MANDEREN.- From the 15th of March to the 31st of August 2009, the
Château de Malbrouck in Manderen is holding the exhibition Splendours of the Empire: Napoléon and the Imperial Court, presented by the Moselle Departmental Council in partnership with the Napoléon Foundation and with the support of eighteen museums, cultural institutions and several private collections.
At the crossroads of three countries - France, Germany and Luxembourg - the Château de Malbrouck brings together close to three hundred works of art, historical items, written documents and other original pieces of utmost importance that recall the life of Napoléon through the great moments of his existence, as seen by artists.

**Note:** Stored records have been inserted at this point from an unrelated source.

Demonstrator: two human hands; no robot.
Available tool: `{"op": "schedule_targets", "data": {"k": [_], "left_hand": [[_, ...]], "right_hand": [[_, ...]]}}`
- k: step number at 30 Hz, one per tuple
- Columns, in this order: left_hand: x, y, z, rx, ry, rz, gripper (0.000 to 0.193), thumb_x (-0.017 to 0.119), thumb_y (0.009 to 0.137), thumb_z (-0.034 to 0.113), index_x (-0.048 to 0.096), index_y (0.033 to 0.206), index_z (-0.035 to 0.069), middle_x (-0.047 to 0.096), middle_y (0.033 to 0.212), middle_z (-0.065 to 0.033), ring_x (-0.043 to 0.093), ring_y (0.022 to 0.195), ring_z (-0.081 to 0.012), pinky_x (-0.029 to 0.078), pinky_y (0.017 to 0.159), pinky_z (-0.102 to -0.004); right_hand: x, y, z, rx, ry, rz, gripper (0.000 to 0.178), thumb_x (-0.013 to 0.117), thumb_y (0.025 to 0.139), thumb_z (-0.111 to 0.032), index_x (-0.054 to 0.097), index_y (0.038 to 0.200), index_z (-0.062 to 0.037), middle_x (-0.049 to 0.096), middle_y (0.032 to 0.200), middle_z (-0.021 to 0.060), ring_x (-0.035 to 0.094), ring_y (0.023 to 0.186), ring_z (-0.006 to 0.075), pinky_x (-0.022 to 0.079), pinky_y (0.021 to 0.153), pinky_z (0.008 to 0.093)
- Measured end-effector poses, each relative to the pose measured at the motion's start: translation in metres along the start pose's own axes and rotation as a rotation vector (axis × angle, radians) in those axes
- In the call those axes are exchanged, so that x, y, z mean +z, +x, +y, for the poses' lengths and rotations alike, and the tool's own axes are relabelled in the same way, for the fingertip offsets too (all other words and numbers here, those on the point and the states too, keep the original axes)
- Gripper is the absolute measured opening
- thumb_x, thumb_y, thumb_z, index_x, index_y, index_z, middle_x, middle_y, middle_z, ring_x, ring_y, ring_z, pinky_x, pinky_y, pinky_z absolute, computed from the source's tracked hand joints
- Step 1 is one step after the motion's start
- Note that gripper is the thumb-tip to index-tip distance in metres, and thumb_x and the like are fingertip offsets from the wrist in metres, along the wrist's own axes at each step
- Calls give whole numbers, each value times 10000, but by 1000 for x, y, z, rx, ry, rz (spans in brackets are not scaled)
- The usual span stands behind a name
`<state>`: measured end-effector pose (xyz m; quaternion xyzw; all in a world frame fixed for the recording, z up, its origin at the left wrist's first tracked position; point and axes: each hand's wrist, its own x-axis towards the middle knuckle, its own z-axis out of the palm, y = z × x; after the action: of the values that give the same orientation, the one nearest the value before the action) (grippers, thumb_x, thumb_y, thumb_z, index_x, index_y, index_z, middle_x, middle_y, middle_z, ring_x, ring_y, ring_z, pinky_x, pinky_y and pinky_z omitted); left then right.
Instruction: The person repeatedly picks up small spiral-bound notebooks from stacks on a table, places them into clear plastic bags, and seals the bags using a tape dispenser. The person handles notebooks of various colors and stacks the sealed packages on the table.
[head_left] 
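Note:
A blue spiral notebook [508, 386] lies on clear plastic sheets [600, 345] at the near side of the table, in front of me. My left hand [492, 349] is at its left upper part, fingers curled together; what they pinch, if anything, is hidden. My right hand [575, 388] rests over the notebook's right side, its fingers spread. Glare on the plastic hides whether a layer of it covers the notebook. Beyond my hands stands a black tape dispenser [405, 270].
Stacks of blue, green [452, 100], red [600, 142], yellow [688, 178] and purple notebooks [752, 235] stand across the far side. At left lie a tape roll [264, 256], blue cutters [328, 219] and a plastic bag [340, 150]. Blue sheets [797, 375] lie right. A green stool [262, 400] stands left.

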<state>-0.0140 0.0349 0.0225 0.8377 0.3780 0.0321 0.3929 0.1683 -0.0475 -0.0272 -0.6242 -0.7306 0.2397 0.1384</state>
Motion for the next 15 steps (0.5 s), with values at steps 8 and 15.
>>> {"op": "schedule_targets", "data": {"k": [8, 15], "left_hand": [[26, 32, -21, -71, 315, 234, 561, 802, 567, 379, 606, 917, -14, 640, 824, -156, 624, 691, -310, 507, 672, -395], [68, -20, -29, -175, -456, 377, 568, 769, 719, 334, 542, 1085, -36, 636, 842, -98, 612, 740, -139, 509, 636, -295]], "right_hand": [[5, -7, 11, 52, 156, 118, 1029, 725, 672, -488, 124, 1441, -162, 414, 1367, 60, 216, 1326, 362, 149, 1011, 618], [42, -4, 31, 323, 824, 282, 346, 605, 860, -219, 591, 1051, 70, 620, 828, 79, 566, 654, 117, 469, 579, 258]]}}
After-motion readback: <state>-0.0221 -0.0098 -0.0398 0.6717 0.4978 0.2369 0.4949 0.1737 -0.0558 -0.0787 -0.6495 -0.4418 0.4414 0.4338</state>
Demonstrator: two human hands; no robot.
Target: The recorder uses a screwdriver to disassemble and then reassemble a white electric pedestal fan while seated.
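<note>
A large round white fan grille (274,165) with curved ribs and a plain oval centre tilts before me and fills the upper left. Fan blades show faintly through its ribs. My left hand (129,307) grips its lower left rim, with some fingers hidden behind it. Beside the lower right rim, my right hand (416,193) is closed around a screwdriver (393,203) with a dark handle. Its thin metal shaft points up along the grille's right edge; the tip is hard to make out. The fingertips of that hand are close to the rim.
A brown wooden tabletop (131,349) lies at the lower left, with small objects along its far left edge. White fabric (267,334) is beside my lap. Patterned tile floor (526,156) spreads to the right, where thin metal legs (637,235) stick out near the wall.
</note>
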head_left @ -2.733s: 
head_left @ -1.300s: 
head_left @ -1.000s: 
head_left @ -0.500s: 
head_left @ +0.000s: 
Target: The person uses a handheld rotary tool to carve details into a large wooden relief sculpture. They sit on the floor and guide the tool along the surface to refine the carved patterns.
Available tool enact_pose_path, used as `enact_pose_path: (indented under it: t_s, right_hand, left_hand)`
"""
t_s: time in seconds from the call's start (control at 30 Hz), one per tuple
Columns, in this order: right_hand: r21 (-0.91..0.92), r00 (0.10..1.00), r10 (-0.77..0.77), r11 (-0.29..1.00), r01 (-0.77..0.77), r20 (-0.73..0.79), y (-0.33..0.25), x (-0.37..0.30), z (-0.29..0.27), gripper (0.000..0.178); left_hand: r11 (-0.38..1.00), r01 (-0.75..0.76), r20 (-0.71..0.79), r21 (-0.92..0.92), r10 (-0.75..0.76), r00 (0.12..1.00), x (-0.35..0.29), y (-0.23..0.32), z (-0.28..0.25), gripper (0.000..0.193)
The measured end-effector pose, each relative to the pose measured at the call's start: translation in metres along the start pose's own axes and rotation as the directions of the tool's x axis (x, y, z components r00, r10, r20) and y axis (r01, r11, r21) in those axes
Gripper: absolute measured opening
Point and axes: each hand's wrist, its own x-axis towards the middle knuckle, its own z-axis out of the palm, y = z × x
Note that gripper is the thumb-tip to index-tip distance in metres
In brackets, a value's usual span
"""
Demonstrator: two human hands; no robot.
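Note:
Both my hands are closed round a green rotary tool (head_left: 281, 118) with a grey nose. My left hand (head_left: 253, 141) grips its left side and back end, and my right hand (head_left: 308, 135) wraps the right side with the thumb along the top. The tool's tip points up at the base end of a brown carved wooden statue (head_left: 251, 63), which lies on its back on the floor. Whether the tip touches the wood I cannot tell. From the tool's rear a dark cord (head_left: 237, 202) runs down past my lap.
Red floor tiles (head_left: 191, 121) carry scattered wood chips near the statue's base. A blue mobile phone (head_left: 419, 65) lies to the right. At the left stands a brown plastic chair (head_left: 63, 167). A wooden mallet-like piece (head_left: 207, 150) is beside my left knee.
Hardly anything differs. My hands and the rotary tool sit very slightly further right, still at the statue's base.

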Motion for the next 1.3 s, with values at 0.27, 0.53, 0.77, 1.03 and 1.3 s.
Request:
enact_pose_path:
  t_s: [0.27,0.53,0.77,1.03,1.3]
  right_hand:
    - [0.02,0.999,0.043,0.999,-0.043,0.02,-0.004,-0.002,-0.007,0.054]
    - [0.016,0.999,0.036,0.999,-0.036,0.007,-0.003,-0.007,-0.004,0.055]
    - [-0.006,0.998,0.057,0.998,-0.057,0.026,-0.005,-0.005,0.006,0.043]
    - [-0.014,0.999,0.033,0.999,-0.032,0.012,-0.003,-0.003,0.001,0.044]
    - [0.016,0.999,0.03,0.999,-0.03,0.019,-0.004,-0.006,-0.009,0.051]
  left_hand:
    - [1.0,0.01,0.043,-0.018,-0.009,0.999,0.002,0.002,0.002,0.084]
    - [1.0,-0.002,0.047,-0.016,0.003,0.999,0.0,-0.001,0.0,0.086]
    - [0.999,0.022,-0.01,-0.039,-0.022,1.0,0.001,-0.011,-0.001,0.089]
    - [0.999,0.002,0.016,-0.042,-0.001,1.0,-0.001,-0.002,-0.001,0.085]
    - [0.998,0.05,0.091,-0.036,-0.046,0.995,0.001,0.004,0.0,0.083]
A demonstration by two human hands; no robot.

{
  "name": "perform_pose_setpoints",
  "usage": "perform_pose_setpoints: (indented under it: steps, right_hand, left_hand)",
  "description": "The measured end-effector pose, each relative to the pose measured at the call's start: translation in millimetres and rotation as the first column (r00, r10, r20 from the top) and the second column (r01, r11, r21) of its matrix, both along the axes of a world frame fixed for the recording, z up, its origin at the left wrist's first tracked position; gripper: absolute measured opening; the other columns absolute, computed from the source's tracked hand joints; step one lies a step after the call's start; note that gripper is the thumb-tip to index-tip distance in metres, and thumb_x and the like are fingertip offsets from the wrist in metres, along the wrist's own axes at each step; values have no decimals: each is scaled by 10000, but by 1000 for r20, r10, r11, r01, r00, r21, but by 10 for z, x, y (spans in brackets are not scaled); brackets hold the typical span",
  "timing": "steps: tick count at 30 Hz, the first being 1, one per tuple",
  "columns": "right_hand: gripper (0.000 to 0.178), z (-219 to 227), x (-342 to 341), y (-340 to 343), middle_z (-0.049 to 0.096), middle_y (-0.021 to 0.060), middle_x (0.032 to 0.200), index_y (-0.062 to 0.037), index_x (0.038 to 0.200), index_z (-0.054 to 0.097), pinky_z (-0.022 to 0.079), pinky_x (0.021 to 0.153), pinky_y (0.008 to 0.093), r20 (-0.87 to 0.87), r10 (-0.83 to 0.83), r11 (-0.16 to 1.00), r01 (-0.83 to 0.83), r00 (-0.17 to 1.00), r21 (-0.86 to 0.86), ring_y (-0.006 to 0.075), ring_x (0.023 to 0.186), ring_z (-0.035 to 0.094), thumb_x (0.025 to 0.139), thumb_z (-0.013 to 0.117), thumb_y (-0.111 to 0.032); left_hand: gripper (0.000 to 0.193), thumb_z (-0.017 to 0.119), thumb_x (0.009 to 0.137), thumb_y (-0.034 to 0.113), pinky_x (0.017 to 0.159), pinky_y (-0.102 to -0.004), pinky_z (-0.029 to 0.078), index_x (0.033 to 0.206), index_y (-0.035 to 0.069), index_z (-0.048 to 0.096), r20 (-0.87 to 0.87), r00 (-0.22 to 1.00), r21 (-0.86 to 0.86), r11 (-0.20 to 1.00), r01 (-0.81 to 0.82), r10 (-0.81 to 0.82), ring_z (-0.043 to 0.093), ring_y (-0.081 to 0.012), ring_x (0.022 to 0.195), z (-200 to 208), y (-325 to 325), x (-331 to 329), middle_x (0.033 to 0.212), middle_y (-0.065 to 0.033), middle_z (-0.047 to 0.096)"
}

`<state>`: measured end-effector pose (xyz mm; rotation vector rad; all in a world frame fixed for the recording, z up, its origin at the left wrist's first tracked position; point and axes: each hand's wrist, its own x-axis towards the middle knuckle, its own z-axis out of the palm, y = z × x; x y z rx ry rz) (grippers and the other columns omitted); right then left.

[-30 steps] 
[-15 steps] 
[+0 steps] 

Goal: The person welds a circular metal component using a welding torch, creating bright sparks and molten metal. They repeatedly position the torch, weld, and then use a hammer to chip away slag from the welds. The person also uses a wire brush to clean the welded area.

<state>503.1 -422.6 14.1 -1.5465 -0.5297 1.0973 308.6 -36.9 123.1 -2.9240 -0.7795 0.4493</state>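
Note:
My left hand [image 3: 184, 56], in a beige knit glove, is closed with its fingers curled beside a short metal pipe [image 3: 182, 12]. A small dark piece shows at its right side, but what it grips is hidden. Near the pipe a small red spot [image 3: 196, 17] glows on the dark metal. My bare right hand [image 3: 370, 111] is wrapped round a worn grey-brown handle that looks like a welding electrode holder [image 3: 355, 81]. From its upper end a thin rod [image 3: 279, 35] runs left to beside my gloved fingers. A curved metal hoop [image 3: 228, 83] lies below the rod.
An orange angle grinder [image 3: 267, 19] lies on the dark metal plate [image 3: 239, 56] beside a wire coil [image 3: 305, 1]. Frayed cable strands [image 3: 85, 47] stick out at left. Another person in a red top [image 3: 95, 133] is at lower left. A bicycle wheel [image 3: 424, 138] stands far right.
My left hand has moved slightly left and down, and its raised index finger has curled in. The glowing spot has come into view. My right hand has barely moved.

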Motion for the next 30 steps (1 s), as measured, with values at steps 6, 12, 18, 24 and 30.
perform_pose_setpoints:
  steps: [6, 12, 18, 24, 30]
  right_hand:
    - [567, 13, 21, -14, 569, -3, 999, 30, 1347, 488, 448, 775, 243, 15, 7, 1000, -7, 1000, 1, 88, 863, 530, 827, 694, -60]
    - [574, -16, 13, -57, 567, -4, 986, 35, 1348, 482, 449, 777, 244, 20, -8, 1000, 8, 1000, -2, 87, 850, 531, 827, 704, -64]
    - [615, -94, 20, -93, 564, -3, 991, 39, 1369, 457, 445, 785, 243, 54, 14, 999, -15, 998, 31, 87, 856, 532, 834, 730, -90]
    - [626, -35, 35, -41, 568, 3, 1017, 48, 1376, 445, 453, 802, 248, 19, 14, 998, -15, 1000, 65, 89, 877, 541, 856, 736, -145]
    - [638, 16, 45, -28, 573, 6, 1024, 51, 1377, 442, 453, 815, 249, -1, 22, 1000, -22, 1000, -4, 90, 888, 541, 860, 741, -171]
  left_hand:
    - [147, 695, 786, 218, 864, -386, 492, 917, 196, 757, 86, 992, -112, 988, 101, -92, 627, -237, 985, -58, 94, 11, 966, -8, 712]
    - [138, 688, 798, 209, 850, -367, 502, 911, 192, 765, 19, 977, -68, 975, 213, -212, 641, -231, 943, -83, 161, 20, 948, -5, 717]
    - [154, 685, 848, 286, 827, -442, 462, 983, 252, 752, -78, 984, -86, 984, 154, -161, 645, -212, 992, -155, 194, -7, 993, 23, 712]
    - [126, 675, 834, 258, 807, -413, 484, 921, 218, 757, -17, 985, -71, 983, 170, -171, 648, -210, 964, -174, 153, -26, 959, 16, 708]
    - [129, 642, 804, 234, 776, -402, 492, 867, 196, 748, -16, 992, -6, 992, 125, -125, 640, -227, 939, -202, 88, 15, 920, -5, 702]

So as to create an vast picture of Napoleonic society, the exhibition presents- stroke by stroke- the Court and the imperial family, the military campaigns, the institutional reforms and even the traces left by the Emperor on the left bank of the Rhine in the Lorraine region
Napoléon, Views on Destiny
From Ajaccio to Sainte-Hélène, the fate of Napoléon Bonaparte is found summed up and symbolised in masterpieces such as Davids Portrait of the Emperor Wearing a Crown (1807) or the preliminary sketches for the major painting Coronation, by the same artist. Alongside these centrepieces, other facets such as Napoléons throne from the Legislative Council and the hat the Emperor wore at Waterloo mark the road that led the Empire from its glory to its demise.
The Empire Style, The Height of Decorative Arts
Often used as a means of celebrating power, painting and sculpture contribute towards the symbolic legitimisation of the sovereign. However, the arts also appear as a manifestation of a genuine art of living elevated to a very high degree of perfection. In sometimes amazing ways, the work of cabinet-makers, goldsmiths and bronze workers or the surprising creations of watchmakers and porcelain manufactories attest to the quality of the luxury craftsmanship that the Emperor and his Court generously patronised.
The Imperial Court and Family
The imperial family played a major role in supporting the arts, especially Empress Josephine, whose culture and refined tastes appeared to be powerful stimuli. Moreover, the very status of those close to the Emperor- from Napoléons mother to his siblings- also influenced artists and craftsmen through the works commissioned by them and the portraits painted of them, of which a sizable selection are on exhibit at the Château de Malbrouck Castle.
Napoléons Military Campaigns
Among the artistic productions at this time, there are some get their inspiration indirectly from military campaigns, as can be attested by the style Back from Egypt. In Alexandria or in front of the Sphinx, the painters depict forever famous scenes directly or after the fact. Battles which bloodily punctuated the Emperors triumphal march throughout Europe, before he was forced to withdraw and accept his final defeats. The engravings after Carle Vernet produced around 1860 immortalise no fewer than fifty-two Napoleonic battles, from Millesimo to Waterloo.
Napoléon, Founder of Modern France
Was the terrible toll of the wars led by imperial France compensated for institutionally by the birth of modern France? In any case, the legacy of the Napoleonic period remains very much alive in countless sectors. Just mention the Civil Code, high schools, A-levels, as well as the administrative organisation of the territory divided into departments and the establishment- under the Consulate and the Empire- of the Council of State, the Court of Auditors, the Industrial Tribunal and many other innovations still elicited in objects and historical documents.
Napoléon, The Lorraine Region and the Left Bank of the Rhine
If applied to all of France, and in particular the four departments of the Lorraine region today, the institutional blueprint implemented at the time also affected the annexed territories which make up the present-day partners of the Greater Saar-Lor-Lux Region: the Saar and the Lorraine regions, and Luxembourg, not to mention the regions of Rhine-Palatinate and French-speaking Belgium. A shared destiny of which history and museums retain abundant traces.